▸ TASK BRIEF: Return the lines exactly as they stand, from the first of the material through the line containing "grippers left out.".

-- EXERCISE DATA follows --

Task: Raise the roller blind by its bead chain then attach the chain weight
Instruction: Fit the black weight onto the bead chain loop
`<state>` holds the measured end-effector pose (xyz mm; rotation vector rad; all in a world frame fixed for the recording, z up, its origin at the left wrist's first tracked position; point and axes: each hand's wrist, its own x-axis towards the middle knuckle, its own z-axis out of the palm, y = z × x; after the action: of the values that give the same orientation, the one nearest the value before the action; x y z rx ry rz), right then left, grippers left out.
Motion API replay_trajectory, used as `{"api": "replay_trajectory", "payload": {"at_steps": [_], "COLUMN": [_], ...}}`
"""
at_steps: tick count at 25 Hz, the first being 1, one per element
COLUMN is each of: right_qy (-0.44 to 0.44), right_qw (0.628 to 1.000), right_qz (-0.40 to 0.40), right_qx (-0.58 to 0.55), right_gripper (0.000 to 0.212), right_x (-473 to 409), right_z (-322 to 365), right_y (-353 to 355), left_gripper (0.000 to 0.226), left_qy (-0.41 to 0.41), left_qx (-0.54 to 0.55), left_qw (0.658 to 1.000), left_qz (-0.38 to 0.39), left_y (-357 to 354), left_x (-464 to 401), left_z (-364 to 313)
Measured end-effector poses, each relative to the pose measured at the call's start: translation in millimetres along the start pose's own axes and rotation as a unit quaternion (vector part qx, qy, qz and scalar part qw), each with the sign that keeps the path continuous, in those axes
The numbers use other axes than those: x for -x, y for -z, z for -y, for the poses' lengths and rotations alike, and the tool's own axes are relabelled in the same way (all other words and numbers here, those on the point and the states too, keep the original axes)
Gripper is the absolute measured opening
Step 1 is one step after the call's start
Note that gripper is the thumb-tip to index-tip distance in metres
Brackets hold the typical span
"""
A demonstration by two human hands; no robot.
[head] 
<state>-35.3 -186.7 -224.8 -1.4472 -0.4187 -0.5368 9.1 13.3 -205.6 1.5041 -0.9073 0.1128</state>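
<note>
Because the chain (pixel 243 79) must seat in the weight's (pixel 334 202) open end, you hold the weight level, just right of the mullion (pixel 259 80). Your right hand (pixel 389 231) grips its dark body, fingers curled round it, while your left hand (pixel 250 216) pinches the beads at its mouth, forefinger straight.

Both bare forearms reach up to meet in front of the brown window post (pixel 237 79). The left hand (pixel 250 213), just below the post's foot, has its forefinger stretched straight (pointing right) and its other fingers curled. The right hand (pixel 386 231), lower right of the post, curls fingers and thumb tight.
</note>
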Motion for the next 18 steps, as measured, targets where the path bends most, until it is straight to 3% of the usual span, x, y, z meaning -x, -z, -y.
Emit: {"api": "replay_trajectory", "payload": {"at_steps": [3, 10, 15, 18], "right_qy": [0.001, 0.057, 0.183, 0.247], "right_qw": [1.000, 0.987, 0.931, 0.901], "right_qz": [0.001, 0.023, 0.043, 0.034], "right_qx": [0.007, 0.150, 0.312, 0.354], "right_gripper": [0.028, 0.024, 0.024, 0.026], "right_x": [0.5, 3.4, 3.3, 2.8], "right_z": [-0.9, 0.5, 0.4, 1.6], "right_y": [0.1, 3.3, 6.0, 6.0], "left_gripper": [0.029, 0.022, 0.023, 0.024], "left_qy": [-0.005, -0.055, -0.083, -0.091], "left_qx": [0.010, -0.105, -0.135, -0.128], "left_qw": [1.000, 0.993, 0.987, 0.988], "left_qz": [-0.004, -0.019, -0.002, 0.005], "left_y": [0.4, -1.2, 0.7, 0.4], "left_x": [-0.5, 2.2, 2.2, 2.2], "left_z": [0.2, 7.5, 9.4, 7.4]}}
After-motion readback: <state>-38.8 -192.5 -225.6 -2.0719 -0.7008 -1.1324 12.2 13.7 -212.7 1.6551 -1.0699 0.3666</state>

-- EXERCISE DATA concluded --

▸ WORKED SOLUTION:
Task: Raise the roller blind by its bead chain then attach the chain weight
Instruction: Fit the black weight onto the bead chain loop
`<state>` holds the measured end-effector pose (xyz mm; rotation vector rad; all in a world frame fixed for the recording, z up, its origin at the left wrist's first tracked position; point and axes: each hand's wrist, its own x-axis towards the middle knuckle, its own z-axis out of the palm, y = z × x; after the action: of the values that give the same orientation, the one nearest the value before the action; x y z rx ry rz), right then left, grippers left out.

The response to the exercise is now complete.